The chairman and the lead independent director shall jointly determine (or, if either is involved in the 
transaction, the other shall determine in consultation with the chair of the Directors and the Corporate 
Governance Committee) whether the matter should be considered by the board or by one of its existing 
committees consisting only of independent directors. 
If a director is involved in the transaction, he or she will be recused from all discussions and decisions about the 
transaction. 
The transaction must be approved in advance whenever practicable, and if not practicable, must be ratified, if 
appropriate, as promptly as practicable. 
The board or relevant committee will review the transaction annually to determine whether it continues to be in 
the company’s best interests. 

•

•

•

In 2020, there were no related party transactions required to be reported pursuant to relevant SEC rules in this proxy 
statement.

Communication with the Board of Directors

You may send written communications to members of the board, including independent directors, addressed to:

Board of Directors
Eli Lilly and Company
c/o General Counsel and Secretary
Lilly Corporate Center
Indianapolis, IN 46285

Shareholder Engagement on Governance Issues

To ensure that a diversity of perspectives is thoughtfully considered on a number of issues, each year the company 
engages large shareholders and other key constituents to discuss areas of interest or concern related to corporate 
governance, as well as any specific issues for the coming proxy season. Since our 2020 annual meeting of shareholders, 
we have spoken with a number of investors on an array of subjects, including board leadership; environmental, social, and 
governance topics; drug pricing transparency and global access to our products, including our COVID-19 therapies; 
product quality and safety; key enterprise risks; executive compensation; and human capital management. Given the 
significant challenges the world faced in 2020, we appreciate now more than ever the thoughtful and constructive 
feedback that we receive from our stakeholders. While a few shareholders communicated differing views on some of our 
governance practices, the investors with whom we spoke were generally supportive of our performance and overall 
compensation and governance policies. This feedback has been discussed with our chairman and CEO, the lead 
independent director, our Compensation Committee, Ethics and Compliance Committee, and our Directors and Corporate 
Governance Committee, and it was a key input into board discussions on corporate governance topics. As a result of these 
discussions and its own deliberations, the board decided to recommend in favor of the two management proposals 
described below. We are committed to continuing to engage with our investors to ensure their diverse perspectives on 
corporate governance and other issues are thoughtfully considered.

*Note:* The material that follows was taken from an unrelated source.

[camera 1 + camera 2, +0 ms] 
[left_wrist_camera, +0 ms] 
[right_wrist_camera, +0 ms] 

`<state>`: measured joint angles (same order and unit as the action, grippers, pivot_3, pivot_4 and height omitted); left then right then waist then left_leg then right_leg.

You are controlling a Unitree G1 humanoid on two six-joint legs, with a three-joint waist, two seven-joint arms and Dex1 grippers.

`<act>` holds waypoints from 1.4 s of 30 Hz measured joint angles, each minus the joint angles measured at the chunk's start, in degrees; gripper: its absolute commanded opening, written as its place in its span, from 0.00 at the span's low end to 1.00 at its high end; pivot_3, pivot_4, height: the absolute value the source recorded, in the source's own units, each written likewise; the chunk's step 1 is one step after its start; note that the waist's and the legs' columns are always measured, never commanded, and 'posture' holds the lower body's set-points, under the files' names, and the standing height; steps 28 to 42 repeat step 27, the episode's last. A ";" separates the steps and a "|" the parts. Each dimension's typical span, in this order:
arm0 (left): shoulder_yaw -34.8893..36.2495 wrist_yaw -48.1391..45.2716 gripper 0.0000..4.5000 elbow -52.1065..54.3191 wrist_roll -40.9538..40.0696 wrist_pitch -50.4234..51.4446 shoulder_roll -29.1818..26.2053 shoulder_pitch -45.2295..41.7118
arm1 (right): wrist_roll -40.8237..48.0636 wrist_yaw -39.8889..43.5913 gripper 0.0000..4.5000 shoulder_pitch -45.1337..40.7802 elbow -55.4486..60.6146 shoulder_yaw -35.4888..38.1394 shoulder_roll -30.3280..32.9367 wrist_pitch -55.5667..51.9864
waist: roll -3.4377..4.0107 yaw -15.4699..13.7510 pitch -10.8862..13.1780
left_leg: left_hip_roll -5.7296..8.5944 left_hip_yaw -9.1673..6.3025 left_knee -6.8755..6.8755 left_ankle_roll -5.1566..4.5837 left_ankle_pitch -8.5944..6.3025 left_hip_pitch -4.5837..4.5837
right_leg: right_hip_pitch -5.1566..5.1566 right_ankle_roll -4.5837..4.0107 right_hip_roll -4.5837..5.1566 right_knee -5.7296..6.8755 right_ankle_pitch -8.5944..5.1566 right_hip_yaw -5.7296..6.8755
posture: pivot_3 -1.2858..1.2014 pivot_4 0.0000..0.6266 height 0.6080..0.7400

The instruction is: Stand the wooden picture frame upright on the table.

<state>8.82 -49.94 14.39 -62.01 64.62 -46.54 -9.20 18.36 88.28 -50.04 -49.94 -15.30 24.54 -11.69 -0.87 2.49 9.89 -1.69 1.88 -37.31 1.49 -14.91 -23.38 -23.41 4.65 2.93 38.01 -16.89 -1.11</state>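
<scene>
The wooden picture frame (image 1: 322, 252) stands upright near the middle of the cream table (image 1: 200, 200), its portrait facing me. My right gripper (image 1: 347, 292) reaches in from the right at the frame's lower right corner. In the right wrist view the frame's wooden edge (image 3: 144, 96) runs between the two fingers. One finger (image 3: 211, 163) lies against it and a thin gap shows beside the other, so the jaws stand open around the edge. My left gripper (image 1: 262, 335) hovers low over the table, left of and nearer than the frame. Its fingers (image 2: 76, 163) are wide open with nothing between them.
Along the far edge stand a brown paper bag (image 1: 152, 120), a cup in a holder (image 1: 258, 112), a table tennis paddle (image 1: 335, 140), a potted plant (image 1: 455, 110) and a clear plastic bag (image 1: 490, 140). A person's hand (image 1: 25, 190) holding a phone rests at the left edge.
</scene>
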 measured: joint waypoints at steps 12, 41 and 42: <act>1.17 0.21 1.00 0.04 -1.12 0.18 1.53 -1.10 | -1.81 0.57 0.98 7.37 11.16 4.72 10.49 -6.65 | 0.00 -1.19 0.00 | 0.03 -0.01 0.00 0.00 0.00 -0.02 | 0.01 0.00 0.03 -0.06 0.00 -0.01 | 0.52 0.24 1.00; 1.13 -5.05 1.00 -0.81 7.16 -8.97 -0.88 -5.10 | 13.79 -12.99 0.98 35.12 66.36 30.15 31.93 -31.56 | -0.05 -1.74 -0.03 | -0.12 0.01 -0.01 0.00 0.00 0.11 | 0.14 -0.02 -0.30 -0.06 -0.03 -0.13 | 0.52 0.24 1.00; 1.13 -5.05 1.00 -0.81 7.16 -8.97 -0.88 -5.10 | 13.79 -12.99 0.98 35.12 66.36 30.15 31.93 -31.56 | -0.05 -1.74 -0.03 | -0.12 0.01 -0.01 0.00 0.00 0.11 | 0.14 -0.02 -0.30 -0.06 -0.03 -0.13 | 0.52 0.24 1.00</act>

Management Proposals to Eliminate Classified Board and Supermajority Voting Requirements
Each year between 2007 and 2012, and again in 2018, 2019, and 2020, our management put forward proposals to eliminate 
the company's classified board structure. The proposals did not pass because they failed to receive a "supermajority vote" 
of 80 percent of the outstanding shares of our common stock, as required in the company's articles of incorporation. In 
addition, in 2010, 2011, 2012, 2018, 2019, and 2020, we submitted management proposals to eliminate the supermajority 
voting requirements themselves. Those proposals also did not receive the required 80 percent vote.   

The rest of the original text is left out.